Controlli ultimati nell'area dell'epicentro a Pizzone: nessun danno a persone. A Cerro al Volturno caduta di calcinacci nel centro storico. Il Governo vicina al Molise con le telefonate di Tajani, Musumeci e del capo Dipartimento Ciciliano.

CAMPOBASSO / PIZZONE – A seguito delle scosse di terremoto registrate nella notte in provincia di Isernia — con l'evento principale di magnitudo 4.1 con epicentro a Pizzone —, si è messa immediatamente in moto la macchina dell'emergenza della Regione Molise.

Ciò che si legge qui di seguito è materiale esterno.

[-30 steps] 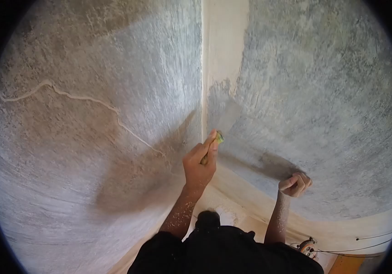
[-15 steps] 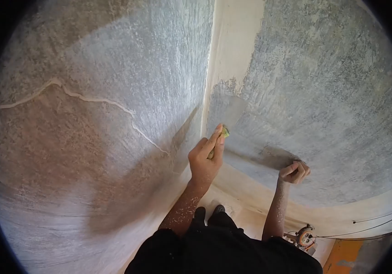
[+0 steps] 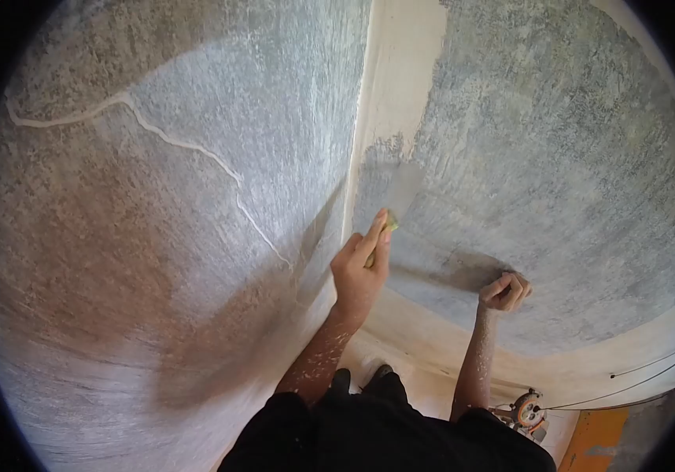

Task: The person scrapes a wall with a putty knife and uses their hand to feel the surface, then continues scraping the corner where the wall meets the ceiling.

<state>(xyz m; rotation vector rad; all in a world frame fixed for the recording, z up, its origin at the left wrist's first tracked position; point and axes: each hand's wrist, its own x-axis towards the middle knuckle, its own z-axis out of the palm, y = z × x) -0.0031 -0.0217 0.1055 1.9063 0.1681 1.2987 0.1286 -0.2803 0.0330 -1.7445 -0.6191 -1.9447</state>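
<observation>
My left hand (image 3: pixel 359 267) is closed around the yellow-green handle of a putty knife (image 3: pixel 407 186). The grey blade points up and lies against the right-hand wall (image 3: pixel 558 157), close to the corner, its outline hard to separate from the grey surface. Just above the blade is the ragged lower edge of a cream filler strip (image 3: pixel 400 71), which runs up beside the corner. Lower and to the right, my right hand (image 3: pixel 505 292) forms a fist by the same wall. Its curled fingers hide whatever they may hold. Pale specks cover both forearms.
A cream line of filled crack (image 3: pixel 184 143) crosses the left wall (image 3: pixel 117 220). Down at the right stands a machine with a round orange part (image 3: pixel 528 410), near hanging cables (image 3: pixel 636 394) and an orange panel (image 3: pixel 585 440). My dark shoes (image 3: pixel 383 371) show on the floor.
My left hand and the putty knife have shifted slightly up and to the right. My right hand stays almost in place. The view has turned a little, moving the crack line.
</observation>
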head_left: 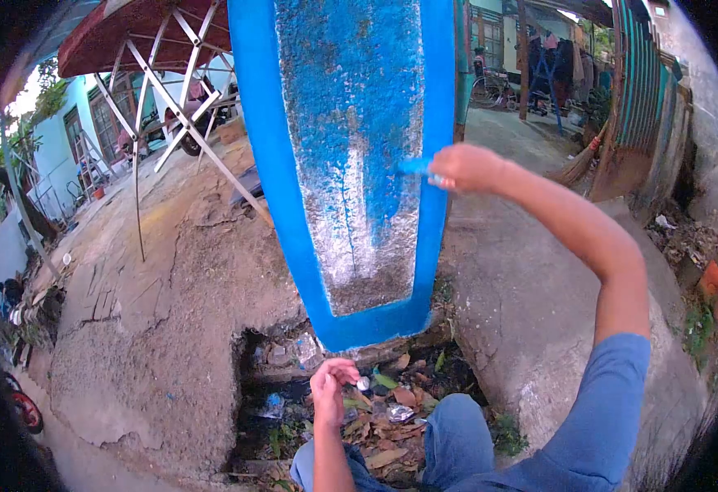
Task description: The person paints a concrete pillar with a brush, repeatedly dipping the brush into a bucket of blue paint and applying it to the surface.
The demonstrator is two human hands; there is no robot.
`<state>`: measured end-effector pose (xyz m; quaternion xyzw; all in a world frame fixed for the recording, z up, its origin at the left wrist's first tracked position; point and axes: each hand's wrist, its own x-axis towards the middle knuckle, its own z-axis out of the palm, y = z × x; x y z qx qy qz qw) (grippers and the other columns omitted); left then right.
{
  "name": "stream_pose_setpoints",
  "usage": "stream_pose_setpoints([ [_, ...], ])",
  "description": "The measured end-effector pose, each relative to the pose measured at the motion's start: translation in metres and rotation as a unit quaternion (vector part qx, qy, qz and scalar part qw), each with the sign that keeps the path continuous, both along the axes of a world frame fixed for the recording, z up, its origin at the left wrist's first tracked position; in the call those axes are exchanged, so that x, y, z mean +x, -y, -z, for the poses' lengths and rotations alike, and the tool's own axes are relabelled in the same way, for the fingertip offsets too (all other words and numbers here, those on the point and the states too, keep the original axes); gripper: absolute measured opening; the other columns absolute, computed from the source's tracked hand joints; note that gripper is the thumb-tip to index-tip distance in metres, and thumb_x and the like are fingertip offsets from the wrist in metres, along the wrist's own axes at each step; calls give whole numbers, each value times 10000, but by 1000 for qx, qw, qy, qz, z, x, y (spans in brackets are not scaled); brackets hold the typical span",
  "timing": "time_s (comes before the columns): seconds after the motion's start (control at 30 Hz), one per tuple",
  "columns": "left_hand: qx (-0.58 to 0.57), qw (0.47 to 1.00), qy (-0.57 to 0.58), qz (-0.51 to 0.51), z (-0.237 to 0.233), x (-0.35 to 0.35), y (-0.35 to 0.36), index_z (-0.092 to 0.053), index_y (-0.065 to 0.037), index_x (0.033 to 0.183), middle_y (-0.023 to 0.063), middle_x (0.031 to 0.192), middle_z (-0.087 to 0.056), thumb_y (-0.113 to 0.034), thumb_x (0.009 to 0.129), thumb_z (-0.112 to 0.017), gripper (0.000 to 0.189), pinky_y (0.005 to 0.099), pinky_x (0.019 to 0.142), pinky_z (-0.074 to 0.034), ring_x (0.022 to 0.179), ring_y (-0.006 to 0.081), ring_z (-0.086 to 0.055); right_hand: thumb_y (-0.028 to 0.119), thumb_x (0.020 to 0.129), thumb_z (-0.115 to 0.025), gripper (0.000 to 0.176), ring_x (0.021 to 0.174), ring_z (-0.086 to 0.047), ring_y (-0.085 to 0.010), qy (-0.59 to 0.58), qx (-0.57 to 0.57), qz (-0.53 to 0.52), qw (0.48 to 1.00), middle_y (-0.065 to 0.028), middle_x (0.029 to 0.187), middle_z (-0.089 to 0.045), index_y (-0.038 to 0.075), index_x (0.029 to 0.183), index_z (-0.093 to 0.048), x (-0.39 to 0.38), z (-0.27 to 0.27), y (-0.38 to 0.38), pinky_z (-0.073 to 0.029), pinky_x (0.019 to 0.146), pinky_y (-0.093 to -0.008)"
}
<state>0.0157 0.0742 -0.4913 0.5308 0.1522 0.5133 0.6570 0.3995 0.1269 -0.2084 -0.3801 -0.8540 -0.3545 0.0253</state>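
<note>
A pillar (351, 123) with a smooth bright blue border stands upright in front of me. Its rough middle panel is patchy with blue, white and grey. My right hand (461, 168), arm stretched out, is closed around a blue-covered paintbrush (413, 166), whose tip is at the right side of the panel by the border. Low in front of me, my left hand (332, 387) hangs near the pillar's base with its fingers loosely bent and nothing visible in it.
Below the pillar is a ditch with dry leaves (383, 435) and plastic litter (273, 406), and my knees are at its edge. A folding-frame canopy (179, 107) stands left on cracked concrete. A broom (576, 168) leans by the corrugated fence (642, 90) at right.
</note>
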Motion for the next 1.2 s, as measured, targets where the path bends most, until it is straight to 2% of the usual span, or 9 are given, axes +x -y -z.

A tracciare il bilancio delle prime verifiche effettuate sul territorio è il Presidente della Regione, Francesco Roberti, che ha seguito in tempo reale le operazioni di monitoraggio mantenendosi in costante contatto con la Sala Operativa della Protezione Civile, la Prefettura di Isernia, i Vigili del Fuoco e i sindaci dell'Alto Volturno.
La ricognizione tecnica svolta dai tecnici e dalle forze dell'ordine nei comuni più vicini all'epicentro si è conclusa fortunatamente con esito rassicurante: non si registrano feriti né danni strutturali di rilievo, né si sono rese necessarie misure di assistenza o evacuazione della popolazione.
L'unica segnalazione di minor conto riguarda il comune di Cerro al Volturno, dove si è verificata la caduta di alcuni calcinacci all'interno di un'area del centro storico. Nelle prossime ore i Vigili del Fuoco e i tecnici comunali effettueranno ulteriori approfondimenti per verificare la stabilità dell'area ed escludere qualsiasi tipo di rischio. Attraverso una nota ufficiale, il Presidente Francesco Roberti ha espresso gratitudine per la tempestività dei soccorsi e per la vicinanza dimostrata dalle istituzioni nazionali:
“Fin dai primi minuti successivi alla scossa di terremoto ho seguito l’evolversi della situazione in costante raccordo con le strutture operative. Desidero rivolgere un sentito ringraziamento al Vicepresidente del Consiglio Antonio Tajani, al Ministro per la Protezione Civile Nello Musumeci e al Capo Dipartimento prefetto Fabio Ciciliano, che mi hanno contattato fin dalle prime ore per accertarsi delle condizioni del territorio e garantire il pieno sostegno del Governo”.
Roberti ha poi rivolto un plauso a chi si è attivato nella notte a tutela dei cittadini:
“Un grazie di cuore va alla Protezione Civile regionale, ai Vigili del Fuoco, alle Forze dell’Ordine, ai volontari e ai primi cittadini che hanno operato con straordinaria tempestività, professionalità e senso di responsabilità. La Protezione Civile continuerà a monitorare l'evoluzione della situazione sismica, restando in h24 a contatto con i Comuni coinvolti”.